◆ YOUR TASK ◆
Reproduce exactly the lines of the material beneath, from the line that contains "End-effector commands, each" to the line that contains "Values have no", both included, and no other lines.

◆ TASK MATERIAL ◆
*** Block opens ***

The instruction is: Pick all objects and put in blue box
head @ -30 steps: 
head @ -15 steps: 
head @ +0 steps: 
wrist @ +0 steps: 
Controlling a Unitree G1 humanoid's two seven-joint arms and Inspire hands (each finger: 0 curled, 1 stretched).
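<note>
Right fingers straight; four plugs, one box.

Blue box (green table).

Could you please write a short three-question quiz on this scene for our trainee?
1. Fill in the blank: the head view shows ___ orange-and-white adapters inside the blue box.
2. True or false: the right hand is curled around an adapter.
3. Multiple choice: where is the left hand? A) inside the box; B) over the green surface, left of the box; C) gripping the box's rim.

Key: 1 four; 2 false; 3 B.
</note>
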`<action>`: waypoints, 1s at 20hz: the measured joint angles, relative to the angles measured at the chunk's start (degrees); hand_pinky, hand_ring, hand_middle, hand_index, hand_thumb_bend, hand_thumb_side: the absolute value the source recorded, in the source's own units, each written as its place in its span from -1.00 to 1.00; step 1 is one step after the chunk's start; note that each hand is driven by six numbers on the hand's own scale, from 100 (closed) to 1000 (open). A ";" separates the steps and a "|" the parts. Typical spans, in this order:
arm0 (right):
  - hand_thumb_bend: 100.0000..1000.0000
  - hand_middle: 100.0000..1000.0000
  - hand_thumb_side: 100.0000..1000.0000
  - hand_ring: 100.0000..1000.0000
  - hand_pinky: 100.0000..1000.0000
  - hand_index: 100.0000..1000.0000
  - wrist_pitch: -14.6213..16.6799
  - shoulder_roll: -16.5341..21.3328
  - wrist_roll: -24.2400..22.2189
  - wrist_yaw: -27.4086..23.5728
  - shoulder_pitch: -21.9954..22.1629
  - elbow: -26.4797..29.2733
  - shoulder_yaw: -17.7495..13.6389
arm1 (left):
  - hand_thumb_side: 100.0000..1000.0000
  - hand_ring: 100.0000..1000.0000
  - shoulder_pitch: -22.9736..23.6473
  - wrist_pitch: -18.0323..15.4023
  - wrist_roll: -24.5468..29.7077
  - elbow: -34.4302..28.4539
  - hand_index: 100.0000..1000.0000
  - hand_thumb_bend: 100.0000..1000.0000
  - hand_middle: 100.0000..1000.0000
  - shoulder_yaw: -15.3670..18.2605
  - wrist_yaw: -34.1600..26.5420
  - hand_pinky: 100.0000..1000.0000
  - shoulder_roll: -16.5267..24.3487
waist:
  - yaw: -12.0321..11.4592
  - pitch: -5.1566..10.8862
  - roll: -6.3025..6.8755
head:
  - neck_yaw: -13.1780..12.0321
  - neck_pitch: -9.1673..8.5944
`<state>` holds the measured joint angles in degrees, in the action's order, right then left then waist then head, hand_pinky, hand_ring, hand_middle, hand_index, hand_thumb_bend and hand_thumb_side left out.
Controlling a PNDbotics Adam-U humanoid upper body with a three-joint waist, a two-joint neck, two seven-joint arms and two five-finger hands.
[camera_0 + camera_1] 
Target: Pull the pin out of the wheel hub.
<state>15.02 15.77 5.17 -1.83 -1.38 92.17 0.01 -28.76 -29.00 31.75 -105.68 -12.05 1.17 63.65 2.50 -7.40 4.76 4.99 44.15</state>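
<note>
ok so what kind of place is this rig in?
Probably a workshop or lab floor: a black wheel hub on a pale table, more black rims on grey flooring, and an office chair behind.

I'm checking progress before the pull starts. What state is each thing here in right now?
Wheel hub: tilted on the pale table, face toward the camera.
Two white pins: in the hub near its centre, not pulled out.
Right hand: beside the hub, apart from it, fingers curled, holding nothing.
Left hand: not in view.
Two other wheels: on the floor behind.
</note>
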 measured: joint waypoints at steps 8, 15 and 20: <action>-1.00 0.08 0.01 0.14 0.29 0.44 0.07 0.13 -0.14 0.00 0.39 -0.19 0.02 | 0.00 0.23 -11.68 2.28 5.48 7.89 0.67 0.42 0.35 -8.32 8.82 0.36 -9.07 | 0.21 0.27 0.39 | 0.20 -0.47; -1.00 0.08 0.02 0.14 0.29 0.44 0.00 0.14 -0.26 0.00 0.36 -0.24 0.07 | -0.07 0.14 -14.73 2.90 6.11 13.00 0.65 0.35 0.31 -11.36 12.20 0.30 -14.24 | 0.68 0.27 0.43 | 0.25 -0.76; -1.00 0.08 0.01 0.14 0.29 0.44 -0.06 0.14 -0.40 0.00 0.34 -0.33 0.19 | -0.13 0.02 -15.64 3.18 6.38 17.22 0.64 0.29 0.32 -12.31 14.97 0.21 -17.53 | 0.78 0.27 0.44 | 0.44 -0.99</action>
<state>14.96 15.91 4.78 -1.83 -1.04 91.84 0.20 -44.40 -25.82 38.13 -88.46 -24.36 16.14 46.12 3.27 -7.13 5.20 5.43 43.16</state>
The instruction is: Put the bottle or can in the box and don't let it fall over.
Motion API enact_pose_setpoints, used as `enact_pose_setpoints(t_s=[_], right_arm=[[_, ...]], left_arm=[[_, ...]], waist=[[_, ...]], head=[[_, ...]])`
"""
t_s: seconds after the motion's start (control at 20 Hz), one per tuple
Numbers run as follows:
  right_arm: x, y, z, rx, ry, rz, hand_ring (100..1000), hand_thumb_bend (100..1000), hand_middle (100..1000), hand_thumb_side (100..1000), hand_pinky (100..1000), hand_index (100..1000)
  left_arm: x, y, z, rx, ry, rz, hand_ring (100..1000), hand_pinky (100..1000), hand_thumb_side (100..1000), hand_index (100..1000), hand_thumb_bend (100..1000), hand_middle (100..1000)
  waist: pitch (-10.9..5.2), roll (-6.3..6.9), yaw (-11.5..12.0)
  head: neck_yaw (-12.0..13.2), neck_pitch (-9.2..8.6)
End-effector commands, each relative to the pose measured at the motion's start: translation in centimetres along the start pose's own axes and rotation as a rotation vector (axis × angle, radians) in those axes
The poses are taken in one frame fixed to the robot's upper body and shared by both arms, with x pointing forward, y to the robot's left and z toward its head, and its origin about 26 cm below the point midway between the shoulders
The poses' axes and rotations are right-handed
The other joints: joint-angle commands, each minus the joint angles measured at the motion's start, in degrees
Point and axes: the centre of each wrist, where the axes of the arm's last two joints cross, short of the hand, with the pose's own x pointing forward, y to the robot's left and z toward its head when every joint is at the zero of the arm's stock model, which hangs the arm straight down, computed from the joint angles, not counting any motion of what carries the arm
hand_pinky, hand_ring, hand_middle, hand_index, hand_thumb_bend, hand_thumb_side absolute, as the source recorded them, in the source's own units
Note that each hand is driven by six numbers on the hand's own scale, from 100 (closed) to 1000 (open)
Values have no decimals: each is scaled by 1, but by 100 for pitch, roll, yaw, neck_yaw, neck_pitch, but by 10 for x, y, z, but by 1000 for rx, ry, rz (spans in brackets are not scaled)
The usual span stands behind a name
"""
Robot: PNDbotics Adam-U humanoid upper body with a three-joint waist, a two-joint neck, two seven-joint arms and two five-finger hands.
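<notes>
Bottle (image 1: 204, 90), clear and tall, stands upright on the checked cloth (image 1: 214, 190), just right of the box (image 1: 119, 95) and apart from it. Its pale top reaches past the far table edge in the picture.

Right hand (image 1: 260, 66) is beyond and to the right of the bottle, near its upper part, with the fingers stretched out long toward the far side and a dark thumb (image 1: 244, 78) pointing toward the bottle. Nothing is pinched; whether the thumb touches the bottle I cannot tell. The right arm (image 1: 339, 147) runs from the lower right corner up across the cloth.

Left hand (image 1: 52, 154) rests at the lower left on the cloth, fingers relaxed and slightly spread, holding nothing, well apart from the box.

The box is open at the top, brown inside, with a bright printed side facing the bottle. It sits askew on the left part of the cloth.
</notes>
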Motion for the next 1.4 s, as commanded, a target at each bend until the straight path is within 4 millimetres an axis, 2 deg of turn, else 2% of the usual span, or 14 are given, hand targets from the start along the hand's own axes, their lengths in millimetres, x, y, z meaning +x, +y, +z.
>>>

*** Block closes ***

◆ SOLUTION BELOW ◆
End-effector commands, each relative to the pose measured at the motion's start: translation in centimetres along the start pose's own axes and rotation as a rotation vector (axis × angle, radians) in those axes
The poses are taken in one frame fixed to the robot's upper body and shared by both arms, with x pointing forward, y to the robot's left and z toward its head, and its origin about 26 cm below the point midway between the shoulders
The poses' axes and rotations are right-handed
The other joints: joint-angle commands, each minus the joint angles measured at the motion's start, in degrees
Point and axes: the centre of each wrist, where the axes of the arm's last two joints cross, short of the hand, with the pose's own x pointing forward, y to the robot's left and z toward its head when every joint is at the zero of the arm's stock model, which hangs the arm straight down, computed from the joint angles, not counting any motion of what carries the arm
hand_pinky, hand_ring, hand_middle, hand_index, hand_thumb_bend, hand_thumb_side absolute, as the source recorded them, in the source's own units
Note that each hand is driven by six numbers on the hand's own scale, from 100 (closed) to 1000 (open)
Values have no decimals: each is scaled by 1, but by 100 for pitch, roll, yaw, neck_yaw, neck_pitch, but by 10 for x, y, z, but by 1000 for rx, ry, rz (spans in brackets are not scaled)

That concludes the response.